== Exercise directions ==
Using the records below, repeat exactly the lines from the one holding "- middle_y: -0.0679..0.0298" through the one holding "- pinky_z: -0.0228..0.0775", both ends included, and no others.

▬▬▬

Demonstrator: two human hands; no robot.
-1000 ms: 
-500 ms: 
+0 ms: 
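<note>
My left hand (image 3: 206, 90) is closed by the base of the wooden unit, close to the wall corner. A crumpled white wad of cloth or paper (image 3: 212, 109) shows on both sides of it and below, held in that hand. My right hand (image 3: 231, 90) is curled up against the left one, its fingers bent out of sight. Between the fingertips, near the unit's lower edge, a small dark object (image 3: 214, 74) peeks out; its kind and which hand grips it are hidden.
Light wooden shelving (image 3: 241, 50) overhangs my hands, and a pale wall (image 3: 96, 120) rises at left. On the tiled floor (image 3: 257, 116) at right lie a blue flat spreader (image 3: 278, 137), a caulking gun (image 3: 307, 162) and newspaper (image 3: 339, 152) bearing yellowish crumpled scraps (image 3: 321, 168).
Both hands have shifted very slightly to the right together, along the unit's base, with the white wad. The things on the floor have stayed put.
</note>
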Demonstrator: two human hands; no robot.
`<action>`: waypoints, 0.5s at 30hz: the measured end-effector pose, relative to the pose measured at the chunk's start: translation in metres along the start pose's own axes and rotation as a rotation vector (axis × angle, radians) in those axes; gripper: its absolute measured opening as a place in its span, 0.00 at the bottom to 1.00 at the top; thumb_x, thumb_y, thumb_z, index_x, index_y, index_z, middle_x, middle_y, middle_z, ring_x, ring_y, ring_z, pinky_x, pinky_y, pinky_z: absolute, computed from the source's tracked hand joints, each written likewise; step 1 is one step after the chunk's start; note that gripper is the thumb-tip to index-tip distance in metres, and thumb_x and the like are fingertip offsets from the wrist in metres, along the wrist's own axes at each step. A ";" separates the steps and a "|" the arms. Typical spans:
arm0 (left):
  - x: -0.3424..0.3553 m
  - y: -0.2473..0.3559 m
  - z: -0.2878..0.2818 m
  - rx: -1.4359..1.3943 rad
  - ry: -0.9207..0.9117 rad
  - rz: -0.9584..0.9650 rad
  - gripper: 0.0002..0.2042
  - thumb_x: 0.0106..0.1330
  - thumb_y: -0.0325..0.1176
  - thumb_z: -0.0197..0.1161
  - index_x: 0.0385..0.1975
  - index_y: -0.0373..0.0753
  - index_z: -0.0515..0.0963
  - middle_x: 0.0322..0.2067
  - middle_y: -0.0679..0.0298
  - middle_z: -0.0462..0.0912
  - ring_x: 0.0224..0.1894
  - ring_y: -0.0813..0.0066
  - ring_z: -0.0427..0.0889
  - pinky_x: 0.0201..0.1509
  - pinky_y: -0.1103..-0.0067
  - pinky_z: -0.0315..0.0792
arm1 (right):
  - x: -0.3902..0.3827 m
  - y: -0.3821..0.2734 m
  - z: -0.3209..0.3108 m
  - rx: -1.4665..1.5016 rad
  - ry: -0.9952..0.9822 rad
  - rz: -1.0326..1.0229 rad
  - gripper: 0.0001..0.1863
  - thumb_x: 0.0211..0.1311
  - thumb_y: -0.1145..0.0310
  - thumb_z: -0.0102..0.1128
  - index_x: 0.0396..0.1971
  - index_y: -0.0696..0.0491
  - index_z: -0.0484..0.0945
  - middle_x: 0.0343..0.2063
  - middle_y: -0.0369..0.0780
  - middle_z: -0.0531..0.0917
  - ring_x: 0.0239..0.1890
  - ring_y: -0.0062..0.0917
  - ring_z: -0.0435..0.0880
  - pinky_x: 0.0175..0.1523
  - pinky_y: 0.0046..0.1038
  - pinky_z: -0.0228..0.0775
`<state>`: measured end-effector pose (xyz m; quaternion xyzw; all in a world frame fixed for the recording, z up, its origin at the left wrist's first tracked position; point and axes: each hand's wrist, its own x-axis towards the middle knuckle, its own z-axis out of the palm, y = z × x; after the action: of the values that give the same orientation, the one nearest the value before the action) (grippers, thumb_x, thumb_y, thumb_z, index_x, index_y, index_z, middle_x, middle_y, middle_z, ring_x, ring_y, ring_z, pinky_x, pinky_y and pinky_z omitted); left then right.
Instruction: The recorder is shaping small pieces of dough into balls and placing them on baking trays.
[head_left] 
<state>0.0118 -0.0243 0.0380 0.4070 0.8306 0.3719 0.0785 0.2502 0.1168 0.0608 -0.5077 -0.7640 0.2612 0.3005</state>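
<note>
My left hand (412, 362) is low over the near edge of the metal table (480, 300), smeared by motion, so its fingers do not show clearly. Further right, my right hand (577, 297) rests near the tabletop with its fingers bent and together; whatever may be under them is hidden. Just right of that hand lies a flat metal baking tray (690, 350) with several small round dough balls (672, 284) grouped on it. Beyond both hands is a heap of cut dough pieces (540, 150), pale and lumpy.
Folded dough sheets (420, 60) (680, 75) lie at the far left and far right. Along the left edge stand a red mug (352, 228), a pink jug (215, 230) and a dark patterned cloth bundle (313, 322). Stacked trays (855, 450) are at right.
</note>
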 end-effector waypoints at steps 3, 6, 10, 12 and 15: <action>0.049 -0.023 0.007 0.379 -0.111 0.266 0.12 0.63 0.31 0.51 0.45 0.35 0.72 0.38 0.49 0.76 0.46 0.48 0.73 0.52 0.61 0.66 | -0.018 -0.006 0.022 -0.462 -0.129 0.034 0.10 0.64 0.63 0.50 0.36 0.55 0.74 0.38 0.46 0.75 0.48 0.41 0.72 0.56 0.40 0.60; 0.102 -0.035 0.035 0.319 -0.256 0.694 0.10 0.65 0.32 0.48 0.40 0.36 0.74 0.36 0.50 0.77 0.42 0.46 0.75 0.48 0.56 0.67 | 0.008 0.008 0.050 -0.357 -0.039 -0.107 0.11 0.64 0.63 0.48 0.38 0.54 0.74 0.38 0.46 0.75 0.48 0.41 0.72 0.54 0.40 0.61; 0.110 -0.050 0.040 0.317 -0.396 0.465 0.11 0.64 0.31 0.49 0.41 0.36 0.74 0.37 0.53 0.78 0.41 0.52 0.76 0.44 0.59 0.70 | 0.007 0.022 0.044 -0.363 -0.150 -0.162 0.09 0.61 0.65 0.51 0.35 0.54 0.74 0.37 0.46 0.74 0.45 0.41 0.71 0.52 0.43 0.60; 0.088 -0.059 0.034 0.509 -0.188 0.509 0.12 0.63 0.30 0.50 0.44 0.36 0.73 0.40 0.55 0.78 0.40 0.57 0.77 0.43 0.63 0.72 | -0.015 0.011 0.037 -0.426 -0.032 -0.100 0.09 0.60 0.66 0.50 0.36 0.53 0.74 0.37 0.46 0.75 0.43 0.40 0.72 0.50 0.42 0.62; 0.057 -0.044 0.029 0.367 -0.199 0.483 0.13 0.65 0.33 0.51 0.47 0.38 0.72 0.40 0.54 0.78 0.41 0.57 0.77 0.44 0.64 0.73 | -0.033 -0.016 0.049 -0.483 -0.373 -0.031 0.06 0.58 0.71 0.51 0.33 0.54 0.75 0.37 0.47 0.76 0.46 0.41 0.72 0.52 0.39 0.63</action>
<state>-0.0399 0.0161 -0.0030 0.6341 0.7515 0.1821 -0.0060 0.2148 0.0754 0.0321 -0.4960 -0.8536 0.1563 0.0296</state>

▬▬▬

== Answer below ==
  - middle_y: -0.0679..0.0298
  - middle_z: -0.0462..0.0912
  - ring_x: 0.0224..0.1894
  - ring_y: -0.0813..0.0066
  - ring_z: -0.0427..0.0889
  - pinky_x: 0.0201..0.1509
  - pinky_y: -0.1103..-0.0067
  - pinky_z: -0.0315..0.0792
arm1 (right):
  - x: -0.3902..0.3827 m
  - y: -0.3821..0.2734 m
  - z: -0.3209..0.3108 m
  - rx: -1.4665..1.5016 rad
  - ry: -0.9952..0.9822 rad
  - rz: -1.0326..1.0229 rad
  - gripper: 0.0001..0.1863
  - thumb_x: 0.0211..0.1311
  - thumb_y: -0.1145..0.0310
  - thumb_z: -0.0102..0.1128
  - index_x: 0.0396..0.1971
  - index_y: -0.0696..0.0491
  - index_z: -0.0484..0.0945
  - middle_x: 0.0343..0.2063
  - middle_y: -0.0369..0.0780
  - middle_z: -0.0531..0.0917
  - ring_x: 0.0239..0.1890
  - ring_y: -0.0062..0.0917
  - ring_z: -0.0435..0.0880
  - pinky_x: 0.0175..0.1523
  - pinky_y: 0.0046..0.1038
  - pinky_z: -0.0228..0.0775

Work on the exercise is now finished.